La révélation de son trésor n’avait pas eu le résultat escompté : les deux femmes regardaient l’objet en silence et l’atmosphère de la pièce s’était comme épaissie. Le fauconnier désespérait de ranimer l’espoir sur le visage de Jehanne qui était figé comme le marbre.

– Ensuite, finit-elle par dire, savez-vous où chercher ?

– Depuis le village où l’épée a été trouvée il n’y a qu’une route qui mène à une petite cité ; de là, les chemins vont vers d’autres villages…

– Daniel n’aura pas pris les grandes routes, interrompit Jehanne. Il aura coupé à travers champs, pour mieux perdre ses poursuivants. Comme il l’a sans doute fait pour se retrouver si loin de là où vous pensiez.

– Justement, ma dame… peut-être se sentait-il suffisamment éloigné pour se permettre cette fois de rester sur les grands chemins… Après tout, il avait besoin de subsistance : il devait bien dépenser l’argent de la vente de l’épée dans quelque village…

– Il suffit d’un hameau pour trouver subsistance…

– Dans ce genre d’endroit, l’arrivée d’un étranger ne passe pas inaperçue : nous le saurions d’autant mieux.

– Pour peu que vous interrogiez dans les centaines de patelins qui quadrillent la région.

Tourse ne sut comment renchérir. Lui-même sentait ses espoirs s’amenuiser.

– C’est bien, dit enfin Jehanne d’une voix sans timbre. Je vous remercie pour vos recherches. Vous pouvez aller vous restaurer, fauconnier mon ami.

Elle avait un rien plus de chaleur sur ces trois derniers mots. Comprenant qu’il n’obtiendrait rien de plus, l’homme s’inclina brièvement et prit congé. Lorsqu’il eut quitté la pièce, Laurine entoura de ses bras les épaules de Jehanne, sans rien dire. Aubin ne remua point. Il y eut un moment de silence dans la pièce entre les trois jeunes gens.

– Ne te décourage pas, ma sœur, finit par dire Aubin. Cette trouvaille est un bon signe. Et peut-être Daniel lui-même entendra-t-il parler de ton retour et retrouvera-t-il le chemin de Beljour.

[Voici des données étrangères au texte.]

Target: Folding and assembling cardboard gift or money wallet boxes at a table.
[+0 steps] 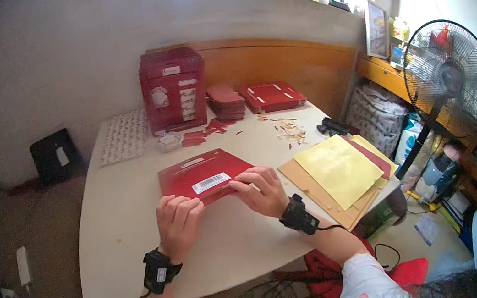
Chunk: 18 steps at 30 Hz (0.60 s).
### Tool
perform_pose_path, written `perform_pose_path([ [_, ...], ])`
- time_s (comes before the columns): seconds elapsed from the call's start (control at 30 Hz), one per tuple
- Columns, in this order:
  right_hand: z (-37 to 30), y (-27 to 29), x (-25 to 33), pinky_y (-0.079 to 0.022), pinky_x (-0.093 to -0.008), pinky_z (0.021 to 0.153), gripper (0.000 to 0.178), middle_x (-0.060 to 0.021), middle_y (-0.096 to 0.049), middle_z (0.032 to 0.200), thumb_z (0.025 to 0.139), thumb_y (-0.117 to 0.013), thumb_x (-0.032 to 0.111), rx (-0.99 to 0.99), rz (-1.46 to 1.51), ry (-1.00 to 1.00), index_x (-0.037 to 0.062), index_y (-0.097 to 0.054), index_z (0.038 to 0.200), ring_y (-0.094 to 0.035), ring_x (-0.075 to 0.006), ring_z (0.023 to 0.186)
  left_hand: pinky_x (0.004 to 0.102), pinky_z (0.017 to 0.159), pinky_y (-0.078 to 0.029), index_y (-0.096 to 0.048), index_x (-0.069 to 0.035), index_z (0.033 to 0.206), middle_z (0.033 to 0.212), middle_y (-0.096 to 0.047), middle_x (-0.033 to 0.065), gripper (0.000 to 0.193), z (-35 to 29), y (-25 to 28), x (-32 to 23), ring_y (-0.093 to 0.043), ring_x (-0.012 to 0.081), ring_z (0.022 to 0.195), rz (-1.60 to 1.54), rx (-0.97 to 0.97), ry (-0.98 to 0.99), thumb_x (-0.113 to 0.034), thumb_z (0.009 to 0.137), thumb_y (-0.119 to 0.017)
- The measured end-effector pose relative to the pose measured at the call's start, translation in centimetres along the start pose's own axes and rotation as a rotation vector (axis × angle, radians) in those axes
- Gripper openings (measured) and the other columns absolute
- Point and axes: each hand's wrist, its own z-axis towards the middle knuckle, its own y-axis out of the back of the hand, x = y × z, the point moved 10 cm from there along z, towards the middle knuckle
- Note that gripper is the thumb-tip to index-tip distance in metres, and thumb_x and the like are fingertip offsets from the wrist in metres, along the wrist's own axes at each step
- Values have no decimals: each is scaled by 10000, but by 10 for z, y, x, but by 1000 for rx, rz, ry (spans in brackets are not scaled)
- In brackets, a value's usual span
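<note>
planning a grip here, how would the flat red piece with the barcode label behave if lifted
The flat red piece is probably fairly stiff: its far edge looks straight. It is likely light for its size, looking thin. Its smooth-looking face may be somewhat slippery.

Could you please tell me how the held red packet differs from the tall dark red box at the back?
The red packet lies broad face up, while the tall box stands upright. The left hand and right hand grip the packet's near edge; neither touches the tall box. The packet is brighter red than the tall box. Both are reddish with white patches.
</note>
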Motion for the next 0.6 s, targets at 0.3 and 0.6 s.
perform_pose_path([
  [0.3,-3,-5,6,-450,-320,789,279,6,-608,946,740,-702,97,31,-11,35,96,-663,1017,-568,-168,892,446,929,-401,-611,-119,896,944,-597,5,190,3,-4,-7,-568,178,902,90,43,-34,-133,753,-736],
  [0.6,-4,-9,25,-448,-314,753,256,26,-611,918,713,-717,81,49,1,121,98,-683,966,-571,-150,839,399,933,-404,-657,-125,980,928,-598,-23,211,3,-9,-24,-568,134,881,127,68,-100,-122,770,-677],
])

– Dans combien d’années ? rétorqua Jehanne, lugubre.

– Ne crois-tu pas que cette trouvaille soit un signe de la Providence, Jehanne ? enchérit Laurine.

– Daniel tenait à cette épée comme à la prunelle de ses yeux, et d’ailleurs, il en avait besoin pour se défendre. Dans quelle détresse pouvait-il se trouver pour en arriver à la vendre, et… et en dessous de sa valeur encore bien ? Qui sait s’ils ne sont pas m… morts de verte faim à cette heure ?

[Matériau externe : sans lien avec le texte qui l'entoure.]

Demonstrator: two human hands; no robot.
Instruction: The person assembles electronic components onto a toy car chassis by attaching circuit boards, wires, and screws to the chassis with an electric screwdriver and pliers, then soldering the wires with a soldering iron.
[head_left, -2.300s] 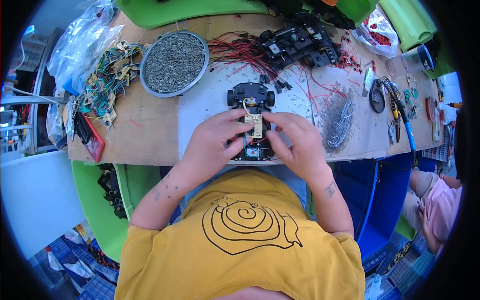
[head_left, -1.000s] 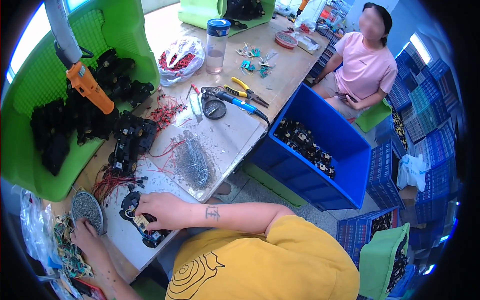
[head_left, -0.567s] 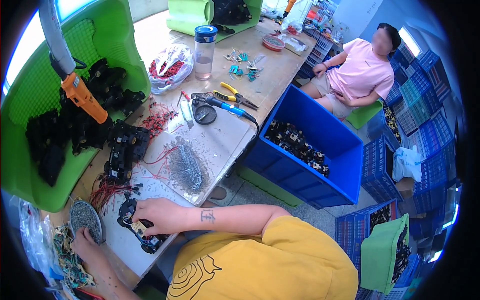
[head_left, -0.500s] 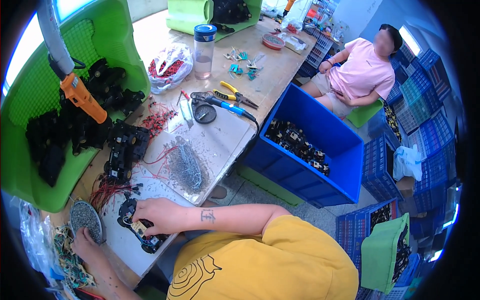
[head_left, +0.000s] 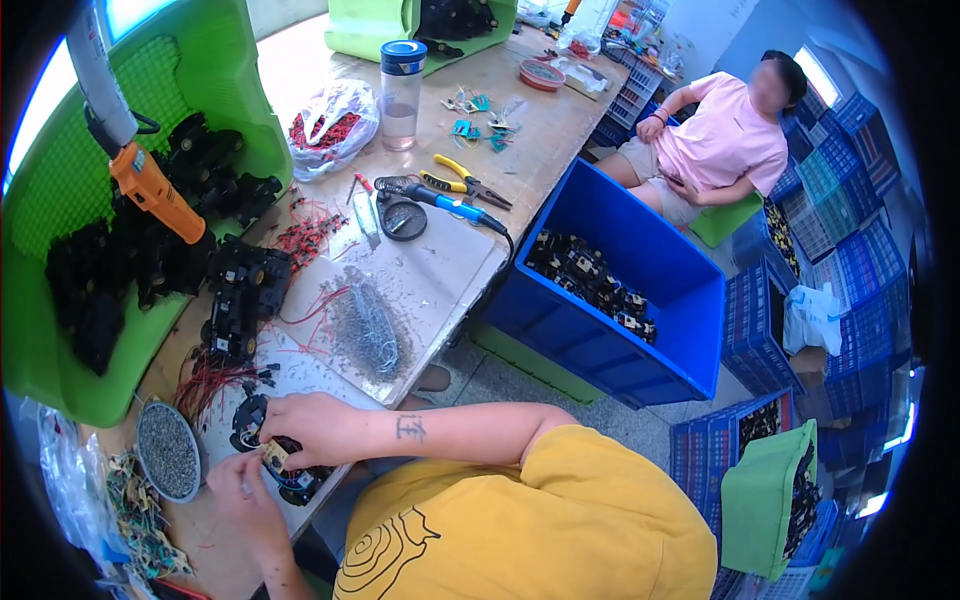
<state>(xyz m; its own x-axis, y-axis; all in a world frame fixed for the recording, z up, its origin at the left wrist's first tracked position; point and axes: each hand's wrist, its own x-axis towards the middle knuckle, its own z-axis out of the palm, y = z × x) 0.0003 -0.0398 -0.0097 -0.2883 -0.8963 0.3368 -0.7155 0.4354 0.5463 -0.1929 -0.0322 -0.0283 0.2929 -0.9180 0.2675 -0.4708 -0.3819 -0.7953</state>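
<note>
On the near end of the workbench lies a small black wheeled chassis (head_left: pixel 302 488) with a tan circuit board (head_left: pixel 276 459) on top. My right hand (head_left: pixel 318 428) grips the chassis from above, its fingers over the board. Close to the board's left edge is my left hand (head_left: pixel 243 490), thumb and fingertips pinched together. Whatever they hold is too small to make out. Left of that hand stands a round bowl (head_left: pixel 199 470) full of tiny grey metal pieces that look like screws. Red and black wires (head_left: pixel 215 385) lie just beyond the chassis.
An orange electric screwdriver (head_left: pixel 155 190) hangs over a green bin (head_left: pixel 60 350) of black chassis. Farther off are a soldering iron (head_left: pixel 445 203), pliers (head_left: pixel 465 183) and a bottle (head_left: pixel 402 110). A blue crate (head_left: pixel 640 378) stands beside the bench; a person in pink (head_left: pixel 725 135) sits beyond.
My left hand has left the bowl and moved right to the circuit board. My right hand stays on the chassis.
</note>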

– C’est ma faute, dit brusquement Aubin. J’aurais dû penser à leur donner de l’argent.

– Tu aurais dû.

– Jehanne ! s’exclama Laurine.

Il y avait un tel accent dans cette protestation que Laurine n’eut pas besoin d’en dire davantage. Jehanne se leva pour saisir le bras d’Aubin qui avait reculé.

– Pardonne-moi, mon frère. Je suis injuste. Tu as fait plus que ton devoir envers Daniel et Amelina. La tristesse me fait dire n’importe quoi. Si seulement… si seulement je pouvais faire quelque chose ! Quelque chose !

Sa voix et son visage se brisèrent ; elle enfouit ses mains dans ses cheveux et les malmena.

– C’est atroce de rester ici sans rien pouvoir pour eux, sans même savoir ! murmura-t-elle d’une voix à peine audible.